さよなら虎馬、ハートブレイク
 

 智也先輩と藤堂先輩が本音をぶつけ合い、取っ組み合いの喧嘩をしたあの日から二ヶ月。

 1年生である私たちは自由登校の3年生とは違い毎日学校に登校し、あのあと事件があった体育館倉庫にも何度か訪れたけれど、当然そこにあの日の形跡は何も残っていなかった。
 どうやら、あの日のことは誰にも気付かれてないらしい。

 あと、これは最近聞いた話だけれど、智也先輩は自身が目指す「外交官」の夢を果たすため、卒業を待たずに海外に留学したそうだ。
 決まったのは卒業式の数日前とかで、教員も聞いたときは酷く驚いていたらしい。かくいう私も、しばらくは頭の整理が付かなかった。

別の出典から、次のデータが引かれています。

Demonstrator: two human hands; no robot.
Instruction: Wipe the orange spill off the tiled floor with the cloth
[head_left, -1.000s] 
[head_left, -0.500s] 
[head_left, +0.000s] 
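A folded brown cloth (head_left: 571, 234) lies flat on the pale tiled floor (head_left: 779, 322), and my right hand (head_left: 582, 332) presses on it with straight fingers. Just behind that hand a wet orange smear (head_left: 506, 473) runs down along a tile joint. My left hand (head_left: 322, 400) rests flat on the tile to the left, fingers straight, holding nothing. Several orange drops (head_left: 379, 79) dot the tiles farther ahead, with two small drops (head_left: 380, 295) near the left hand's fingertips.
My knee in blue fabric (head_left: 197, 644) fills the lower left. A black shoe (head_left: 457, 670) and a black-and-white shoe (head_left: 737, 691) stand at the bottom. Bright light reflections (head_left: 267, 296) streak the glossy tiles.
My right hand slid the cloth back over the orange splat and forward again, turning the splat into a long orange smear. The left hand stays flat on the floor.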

 お別れは言えなかったけれど、もう二度と会えないわけじゃない。奈緒子さんが二年半の眠りから目を覚ましたように、世の中にはどうにもならないこともあれば、目を疑うような奇跡だって実在する。

 そして私たちは、その可能性を大いに秘めている真ん中の世代だ。










 まだ寒さの残る春の始まり。
 3月9日。


《続いて、卒業生答辞》


 今日は、翔青(しょうせい)高校の卒業式。


 司会進行の合図後ややあってから、答辞を行う生徒がスッと登壇する。予定では生徒会長を兼任している、3-Bの学級委員長だと聞いていたのだが。
 突如として現れた前置きなしのそのひと(・・・・)のご登場に、体育館内がザワザワと騒めき出す。

 いつもは心なしか着崩していた制服を今日に限ってはぴっちりと着こなして、下ろした前髪は好印象を得るため程よく無造作を演出し。伏せた長い睫毛を震わせて、館内の女性陣全員を百発百中で恍惚(こうこつ)とさせるルックスのその持ち主。

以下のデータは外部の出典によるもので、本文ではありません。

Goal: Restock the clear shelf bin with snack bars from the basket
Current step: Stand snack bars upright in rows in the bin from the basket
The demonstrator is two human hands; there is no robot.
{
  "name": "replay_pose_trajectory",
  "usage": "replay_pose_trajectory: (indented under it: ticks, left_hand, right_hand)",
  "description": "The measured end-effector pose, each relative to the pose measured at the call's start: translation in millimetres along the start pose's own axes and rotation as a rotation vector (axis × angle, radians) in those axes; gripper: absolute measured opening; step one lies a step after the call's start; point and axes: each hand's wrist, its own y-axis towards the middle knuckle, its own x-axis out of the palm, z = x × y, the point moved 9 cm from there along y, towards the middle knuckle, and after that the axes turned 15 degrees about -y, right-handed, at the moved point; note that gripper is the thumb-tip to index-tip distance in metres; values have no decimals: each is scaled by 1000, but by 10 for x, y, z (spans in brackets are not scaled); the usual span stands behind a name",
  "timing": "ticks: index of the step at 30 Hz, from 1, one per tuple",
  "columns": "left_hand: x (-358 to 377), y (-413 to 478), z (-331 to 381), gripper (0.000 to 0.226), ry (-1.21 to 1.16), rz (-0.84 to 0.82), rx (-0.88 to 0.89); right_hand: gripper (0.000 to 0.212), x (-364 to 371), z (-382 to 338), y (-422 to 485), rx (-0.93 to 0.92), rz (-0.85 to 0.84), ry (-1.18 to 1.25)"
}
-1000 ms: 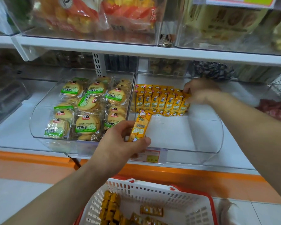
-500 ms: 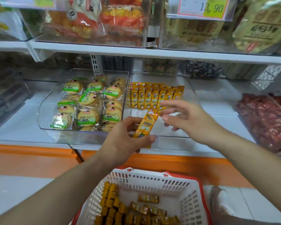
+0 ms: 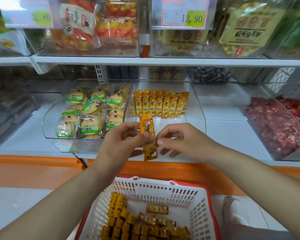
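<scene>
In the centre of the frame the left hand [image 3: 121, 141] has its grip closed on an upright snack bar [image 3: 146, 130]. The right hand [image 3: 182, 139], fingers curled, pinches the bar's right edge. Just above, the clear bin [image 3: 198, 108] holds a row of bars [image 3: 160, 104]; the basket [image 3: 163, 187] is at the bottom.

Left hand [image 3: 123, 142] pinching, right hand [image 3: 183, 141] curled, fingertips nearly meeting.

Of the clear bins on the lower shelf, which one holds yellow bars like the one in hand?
The middle bin, with a row of yellow bars upright at its back; the left bin holds round biscuits, the right one red sweets.
</scene>
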Motion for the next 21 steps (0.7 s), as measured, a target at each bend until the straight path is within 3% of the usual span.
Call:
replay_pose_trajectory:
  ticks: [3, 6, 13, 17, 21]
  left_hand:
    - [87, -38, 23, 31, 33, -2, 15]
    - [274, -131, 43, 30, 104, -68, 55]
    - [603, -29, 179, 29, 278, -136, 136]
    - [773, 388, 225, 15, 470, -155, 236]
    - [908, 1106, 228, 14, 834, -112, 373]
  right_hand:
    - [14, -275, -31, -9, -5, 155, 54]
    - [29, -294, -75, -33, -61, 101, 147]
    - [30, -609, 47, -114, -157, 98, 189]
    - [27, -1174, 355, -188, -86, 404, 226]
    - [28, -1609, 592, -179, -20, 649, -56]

「待って無理なんだけど待って待って無理泣く泣く泣く泣くイケメン過ぎて吐く」
「見るな…! 見たら(はら)むぞ」
「あれが翔青高のイケメン名物…? ご利益半端なくない? 手ぇ合わせとこ」

《静粛にお願い致します!》


 司会進行のツッコミあってから、咳払いを一つ。


—————————藤堂先輩はくすりと微笑んだ。